Today was a great, great blessing for us. The memorial service was very cathartic. And the luncheon served to knit this generation more closely together.
I may have 4 more people soon whom I will be helping to forge the loving relationships they so desire in their lives, and at least presently are ever so slightly thinking, I don't think I CAN have this.... but.... I want it Could I?
Yes, indeed, you can.
And so indeed, nothing can separate us from LOVE when we have the courage to take chances, to risk rejection, in our quest for true connection.
What will YOU do today to foster genuine communication in your relationships?
Or to venture out and create new ones?
April Braswell
www.AprilBraswell.com
Well, insert cuss word of choice, today I'm actually pulling together the memorial service for my father which will be Thursday at the First Presby Church of Santa Monica.
It's a good thing I'm finally getting a little unblocked which means, yes, thank you, TEARS!
SUCH a good thing that I didn't bother with mascara today because even waterproof mascara is only SO waterproof before it's flaking off into and under my eyes.
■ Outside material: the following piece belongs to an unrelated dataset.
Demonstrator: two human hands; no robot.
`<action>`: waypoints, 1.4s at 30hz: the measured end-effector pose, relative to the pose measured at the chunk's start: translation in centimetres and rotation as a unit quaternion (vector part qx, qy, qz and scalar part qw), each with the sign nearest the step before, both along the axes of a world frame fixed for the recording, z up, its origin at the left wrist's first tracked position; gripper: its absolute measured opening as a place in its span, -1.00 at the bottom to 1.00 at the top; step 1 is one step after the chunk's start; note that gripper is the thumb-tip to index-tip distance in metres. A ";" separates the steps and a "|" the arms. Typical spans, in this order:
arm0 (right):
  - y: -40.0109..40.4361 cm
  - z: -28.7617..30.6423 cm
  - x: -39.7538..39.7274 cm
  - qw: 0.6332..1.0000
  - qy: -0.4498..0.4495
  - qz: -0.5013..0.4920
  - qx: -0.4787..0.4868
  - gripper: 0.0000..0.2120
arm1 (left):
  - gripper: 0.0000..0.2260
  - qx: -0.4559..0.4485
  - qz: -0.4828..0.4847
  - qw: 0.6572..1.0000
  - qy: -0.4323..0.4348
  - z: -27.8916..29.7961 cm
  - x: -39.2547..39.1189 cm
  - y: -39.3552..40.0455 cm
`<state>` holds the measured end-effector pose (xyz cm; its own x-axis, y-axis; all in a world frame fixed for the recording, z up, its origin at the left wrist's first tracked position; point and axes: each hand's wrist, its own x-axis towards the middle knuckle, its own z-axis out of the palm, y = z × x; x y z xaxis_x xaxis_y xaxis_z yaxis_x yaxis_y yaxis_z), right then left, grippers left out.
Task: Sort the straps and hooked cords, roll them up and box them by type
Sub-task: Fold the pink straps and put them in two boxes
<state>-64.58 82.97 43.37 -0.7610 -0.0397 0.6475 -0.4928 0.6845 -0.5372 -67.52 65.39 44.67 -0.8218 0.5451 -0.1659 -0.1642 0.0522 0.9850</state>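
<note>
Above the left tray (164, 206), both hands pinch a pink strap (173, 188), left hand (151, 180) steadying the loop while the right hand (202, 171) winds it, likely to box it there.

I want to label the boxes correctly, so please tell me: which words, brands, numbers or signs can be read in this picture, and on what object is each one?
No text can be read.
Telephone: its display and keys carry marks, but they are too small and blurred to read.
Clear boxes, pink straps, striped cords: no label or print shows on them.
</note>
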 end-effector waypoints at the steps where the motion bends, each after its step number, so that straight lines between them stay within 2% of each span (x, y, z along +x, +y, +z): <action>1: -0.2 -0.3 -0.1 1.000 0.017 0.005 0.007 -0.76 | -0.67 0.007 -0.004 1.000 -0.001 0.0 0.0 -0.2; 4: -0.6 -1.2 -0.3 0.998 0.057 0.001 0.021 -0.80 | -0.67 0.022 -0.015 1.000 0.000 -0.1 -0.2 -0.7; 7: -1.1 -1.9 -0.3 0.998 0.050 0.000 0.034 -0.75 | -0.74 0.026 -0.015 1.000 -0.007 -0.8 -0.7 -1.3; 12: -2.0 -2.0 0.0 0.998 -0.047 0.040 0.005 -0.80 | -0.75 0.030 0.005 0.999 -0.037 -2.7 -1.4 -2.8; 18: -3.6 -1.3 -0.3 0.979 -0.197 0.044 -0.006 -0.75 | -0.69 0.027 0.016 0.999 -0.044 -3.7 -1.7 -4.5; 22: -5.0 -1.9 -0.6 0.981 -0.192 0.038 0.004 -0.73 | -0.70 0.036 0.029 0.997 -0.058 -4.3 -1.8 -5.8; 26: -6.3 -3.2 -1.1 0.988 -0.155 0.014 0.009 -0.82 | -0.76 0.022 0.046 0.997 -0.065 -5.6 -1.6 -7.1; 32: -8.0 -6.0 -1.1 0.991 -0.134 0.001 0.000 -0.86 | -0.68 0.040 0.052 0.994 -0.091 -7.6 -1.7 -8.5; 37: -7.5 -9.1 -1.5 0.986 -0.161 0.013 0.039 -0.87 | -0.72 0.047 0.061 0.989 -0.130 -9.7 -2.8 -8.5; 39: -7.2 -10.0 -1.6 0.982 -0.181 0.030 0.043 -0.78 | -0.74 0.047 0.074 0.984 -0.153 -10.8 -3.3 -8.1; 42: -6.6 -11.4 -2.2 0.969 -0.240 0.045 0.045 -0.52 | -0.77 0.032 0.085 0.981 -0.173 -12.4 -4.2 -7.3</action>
And I turn such a lovely Irish reddish blotchy color when I cry. It's part of my being so dmnd genuine. I'm so transparent, why bother to TRY to cover it up?
Will be on the road tomorrow with a nice leisurely drive to LA. Felt that if I was not too disoriented (all 4 of us are disoriented right now - huh?) that the drive would be therapeutic.
This is part of what drives me to help people to develop both their primary love (marriage, sig other) relationships as well as to work on their communications skills to foster intimacy in their lives. I've been thru so many deaths recently that I KNOW the brevity of life and what matters and what we are left with. yes, we need to make money - and it's part of how we prioritize our time - but $ comes and goes. I can always make more. Time is the limited commodity and in the end it's our loving relationships which serve as our legacy.